For example I just want to see something like Date, Emp, Hours at give screen coordinates and that's all I want the girls to see. They key and it goes into the data base

Thanks for your support
 
It doesn't quite work that way in Access.

When you open Access there is an Application Window which then allows you to open forms at whatever size you have saved them at or you can use code to maximize, minimize or resize them. You use TWIPS (1440 Twips equals an inch) for the coordinates and the coordinates start at the top left of the area in the Access Application window and then move to the right and down. So the top left is 0,0 and if you moved down 1 inch it would be 1440,0 and two inches to the right would be 1440, 2880.

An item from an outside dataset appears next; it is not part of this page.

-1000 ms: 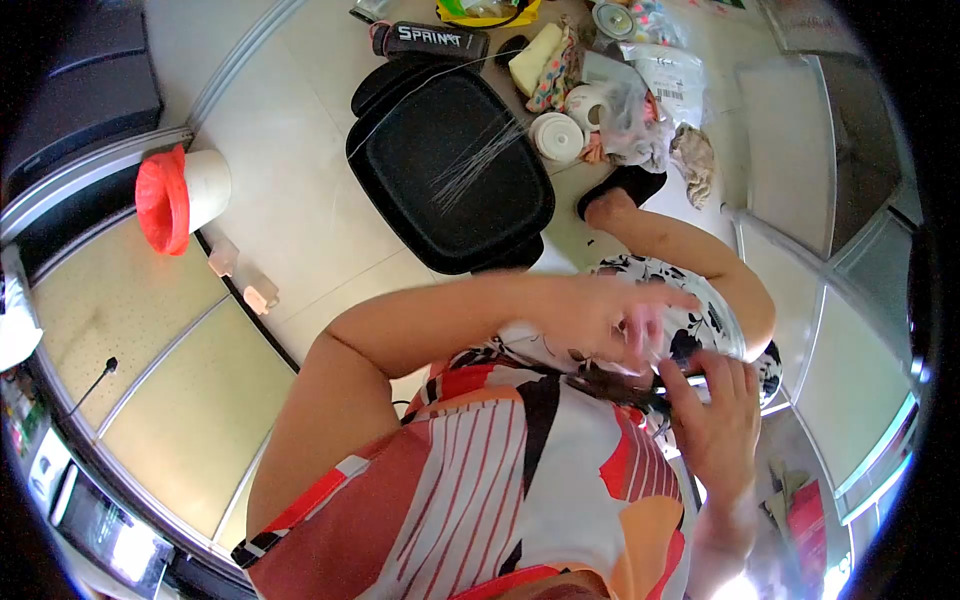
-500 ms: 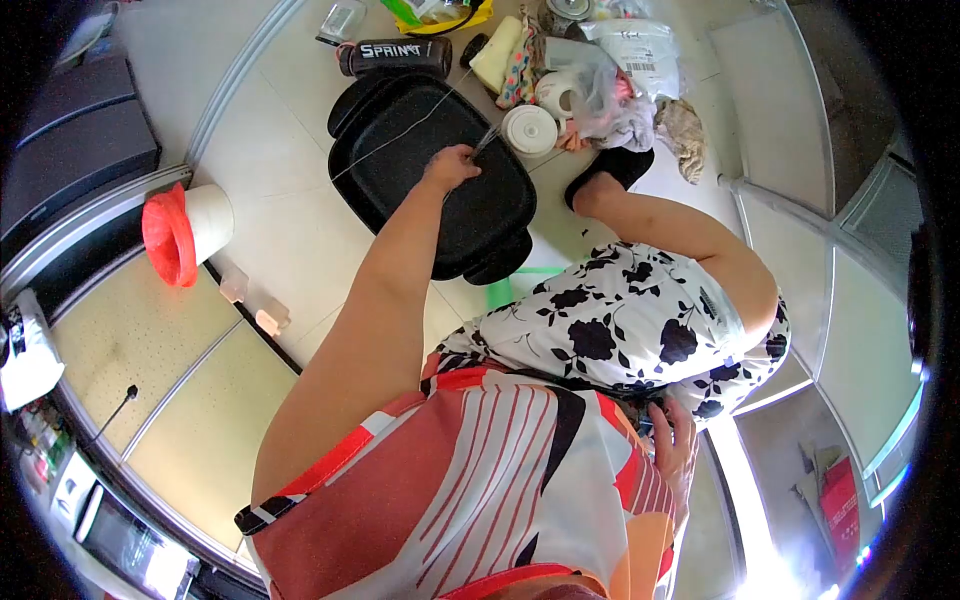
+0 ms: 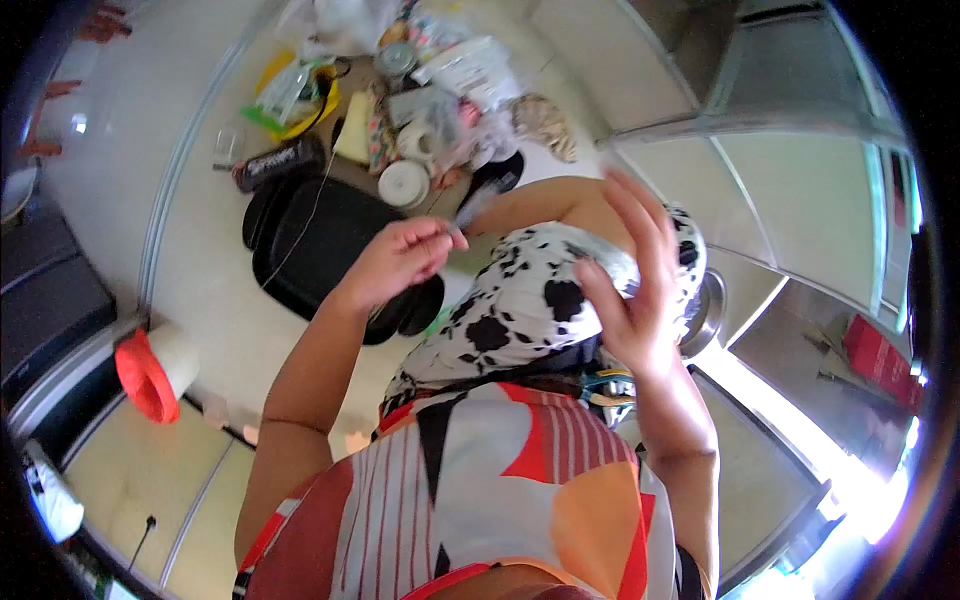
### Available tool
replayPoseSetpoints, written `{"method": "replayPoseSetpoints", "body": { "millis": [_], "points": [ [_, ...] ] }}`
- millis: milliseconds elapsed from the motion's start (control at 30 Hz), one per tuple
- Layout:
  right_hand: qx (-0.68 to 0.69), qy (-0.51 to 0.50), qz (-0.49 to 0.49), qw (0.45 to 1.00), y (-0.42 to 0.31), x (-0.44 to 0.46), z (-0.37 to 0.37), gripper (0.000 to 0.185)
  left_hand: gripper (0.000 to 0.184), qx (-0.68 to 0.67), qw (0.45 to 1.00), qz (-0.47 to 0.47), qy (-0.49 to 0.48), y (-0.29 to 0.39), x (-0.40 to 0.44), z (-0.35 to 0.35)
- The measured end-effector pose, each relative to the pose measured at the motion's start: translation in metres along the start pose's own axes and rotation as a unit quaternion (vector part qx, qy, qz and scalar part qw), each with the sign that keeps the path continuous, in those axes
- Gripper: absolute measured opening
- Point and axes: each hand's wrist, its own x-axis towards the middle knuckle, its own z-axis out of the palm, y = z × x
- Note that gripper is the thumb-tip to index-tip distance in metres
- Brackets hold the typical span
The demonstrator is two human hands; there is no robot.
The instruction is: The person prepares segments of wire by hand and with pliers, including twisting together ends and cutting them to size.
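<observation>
My left hand (image 3: 405,262) is raised over the near right end of a black pan (image 3: 330,235). Its thumb and fingers pinch a small translucent strip (image 3: 478,207), blurred, so its exact kind does not show. Above the patterned shorts (image 3: 540,290), my right hand (image 3: 640,285) hangs with fingers spread and nothing in them, smeared a little by motion. A thin white cord (image 3: 318,205) lies across the pan. Below my right hand, at the waist, a tool with teal and yellow handles (image 3: 608,388) shows partly.
Beyond the pan sit a dark bottle (image 3: 280,163), a white round lid (image 3: 403,184), a white mug (image 3: 416,140), plastic bags (image 3: 470,72) and a yellow bag (image 3: 290,95). A bin with a red liner (image 3: 147,378) stands at left. White cabinets (image 3: 690,190) line the right side.
My left hand has lifted from the pan towards me with the translucent strip. My right hand has risen from beside the waist and spread its fingers. The view has shifted.
</observation>
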Motion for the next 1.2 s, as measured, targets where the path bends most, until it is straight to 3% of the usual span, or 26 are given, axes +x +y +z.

but you have to use the MoveSize method which you would place each of those TWIP values in the appropriate position for LEFT and TOP.

Hope that helps.
 
1. Create a form based on your table.
2. Select just the fields you want "the girls" to see. I would recommend adding other "important" fields too especially the primary key. You can keep it on there, but make it invisible in form view (so you'll only see it in design view)
3. When the fields are on your form, just drag/resize them to where you want them. Access is a good WYSIWYG application in that sense.
4. Save the form.

Now whenever anyone opens the form the fields are positioned as you saved them.. You don't need to re-specify screen coordinates each time.
 
By heck you are bringing back memories dBase III+:eek: You could get that on a single 3 1/2 inch floppy and still have room for the program.

@ 3,3 SAY "Name:"
@ 3,10 Get Name

Yes you did have to insert the coordinates but in those days it was a DOS screen, not windows.

A little amusing history lesson:
Ashton Tate (now Borland) never really existed (there was no Mr Tate) Bill Ashton thought that the name sounded better. Also its Predecessor dBase II was not an upgrade of dBase I as dBase I never actually existed. He wanted to give the impression that this software was a re release of an earlier version.